Darum geht es: In der von Georgien abtrünnigen Südkaukasusregion Abchasien am Schwarzen Meer ist bei einer Stichwahl der 47-jährige Badra Gunba zum neuen Präsidenten gewählt worden. Er war der Kandidat Moskaus. Die Region Abchasien gehört völkerrechtlich zu Georgien, hat sich 1994 nach zwei Jahren Krieg aber von dem Land abgespalten und existiert seither unter Schirmherrschaft und mit massiver finanzieller Unterstützung Moskaus. Kremlchef Wladimir Putin gratulierte Gunba denn auch zum Sieg. Nur Russland und ein paar mit ihm verbündete Staaten erkennen die Eigenstaatlichkeit Abchasiens an.
Der Kreml hat sich so stark wie nie zuvor in den abchasischen Wahlkampf eingemischt.
Neuwahl nach Protesten: Die Präsidentenwahl wurde vorgezogen, nachdem es im November zu massiven Protesten gegen den Amtsinhaber Aslan Bschania gekommen war. Hintergrund war die geplante Unterzeichnung eines Investitionsabkommens mit Russland. Obwohl Abchasien politisch, militärisch und wirtschaftlich stark abhängig ist von Moskau, demonstrierten in Suchumi viele Menschen gegen den Vertrag. Sie befürchten einen Ausverkauf der nationalen Interessen.

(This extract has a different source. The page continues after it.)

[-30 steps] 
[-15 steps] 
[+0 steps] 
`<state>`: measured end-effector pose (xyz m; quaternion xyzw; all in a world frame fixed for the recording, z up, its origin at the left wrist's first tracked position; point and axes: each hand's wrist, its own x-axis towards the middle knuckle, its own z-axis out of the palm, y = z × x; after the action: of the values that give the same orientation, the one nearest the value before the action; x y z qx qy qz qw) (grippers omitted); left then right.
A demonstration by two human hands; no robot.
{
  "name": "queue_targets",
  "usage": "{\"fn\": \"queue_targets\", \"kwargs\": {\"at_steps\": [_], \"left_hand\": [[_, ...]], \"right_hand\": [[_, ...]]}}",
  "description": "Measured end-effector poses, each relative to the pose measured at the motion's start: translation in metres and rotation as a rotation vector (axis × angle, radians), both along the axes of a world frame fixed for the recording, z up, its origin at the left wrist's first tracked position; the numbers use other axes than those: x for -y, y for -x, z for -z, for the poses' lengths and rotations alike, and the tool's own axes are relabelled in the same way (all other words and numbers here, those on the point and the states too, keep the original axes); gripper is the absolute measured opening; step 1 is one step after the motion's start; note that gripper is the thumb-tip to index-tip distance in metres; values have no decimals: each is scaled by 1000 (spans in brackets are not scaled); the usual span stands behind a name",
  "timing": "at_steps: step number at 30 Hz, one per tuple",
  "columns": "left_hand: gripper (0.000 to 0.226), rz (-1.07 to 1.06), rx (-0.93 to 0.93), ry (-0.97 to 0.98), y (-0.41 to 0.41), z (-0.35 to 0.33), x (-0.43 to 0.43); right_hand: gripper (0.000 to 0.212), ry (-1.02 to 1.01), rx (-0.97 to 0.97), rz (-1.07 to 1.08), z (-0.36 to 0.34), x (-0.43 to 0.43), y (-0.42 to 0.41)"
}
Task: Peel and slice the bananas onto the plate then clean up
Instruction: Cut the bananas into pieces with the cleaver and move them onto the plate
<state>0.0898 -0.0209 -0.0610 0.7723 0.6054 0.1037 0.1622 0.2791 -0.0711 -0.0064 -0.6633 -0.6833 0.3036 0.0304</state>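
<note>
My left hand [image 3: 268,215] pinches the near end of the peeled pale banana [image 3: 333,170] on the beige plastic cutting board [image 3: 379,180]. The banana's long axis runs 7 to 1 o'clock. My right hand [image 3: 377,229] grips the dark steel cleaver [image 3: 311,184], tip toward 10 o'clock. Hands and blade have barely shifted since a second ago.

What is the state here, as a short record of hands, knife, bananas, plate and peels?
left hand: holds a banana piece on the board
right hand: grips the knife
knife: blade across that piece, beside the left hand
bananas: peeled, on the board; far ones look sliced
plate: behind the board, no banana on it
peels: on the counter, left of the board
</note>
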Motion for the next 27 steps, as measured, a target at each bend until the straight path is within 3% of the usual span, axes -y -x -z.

Denn konkret sieht der Vertrag vor, dass russische Investoren und Baufirmen an der abchasischen Schwarzmeerküste künftig Hotels bauen dürfen.
«Wahl» auf russische Art: «Der Kreml hat sich so stark wie nie zuvor in den abchasischen Wahlkampf eingemischt», sagt SRF-Russlandkorrespondent Calum MacKenzie. Moskau unterstützte «seinen» Kandidaten Gunba demnach in allen möglichen Bereichen: Wahlwerbung, Wahlempfehlung, Einladung nach Moskau und Rückkehr mit finanziellen Versprechungen. Vor allem aber machte Moskau Druck: Wegen der Proteste stellte Moskau seine Finanzspritzen an Abchasien ein; Staatsangestellte blieben monatelang ohne Lohn. Zudem kappte Russland die Stromzufuhr ins Gebiet – zu Beginn des Winters hatten die Menschen in Abchasien nur während zwei Stunden pro Tag Elektrizität. «Russland hat Zuckerbrot und Peitsche ausgepackt», umschreibt der Korrespondent das Vorgehen Moskaus.
Mögliche Probleme vorprogrammiert: Grundsätzlich sind alle Kandidaten, die in Abchasien zu einer Wahl antreten, auf der Seite Moskaus. Denn ohne die massive russische Unterstützung aus Russland könnte die Region gar nicht «unabhängig» existieren. «Trotzdem wollen die Abchasinnen und Abchasen nicht einfach völlig von Moskau kontrolliert werden», so MacKenzie. Allerdings erwarte Moskau jetzt, dass der neue Präsident Gunba das umstrittene Abkommen im Tourismussektor doch noch abschliessen wird. Damit seien neue Probleme quasi vorprogrammiert, so der Korrespondent.
Abchasien hat seine Unabhängigkeit nach dem Krieg gegen Georgien gleich an die Russen weiterverkauft.
Traum ausgeträumt? Viele Menschen in Abchasien möchten tatsächlich unabhängig sein – sowohl von Moskau als auch von Georgien. Andererseits muss ihnen klar sein, dass ohne Schutzmacht Russland der Traum einer eigenständigen Region ausgeträumt wäre. «Das ist für sie eigentlich eine unmögliche Situation», sagt MacKenzie. Russland könne enormen Druck auf die rund 250'000 Menschen in dem Gebiet ausüben und seinen Willen durchsetzen – das habe die Präsidentenwahl gezeigt. «Abchasien hat seine Unabhängigkeit nach dem Krieg gegen Georgien gleich an die Russen weiterverkauft. Und heute ist die Region so weit von einer wirklichen Unabhängigkeit entfernt wie schon lange nicht mehr», so der Korrespondent.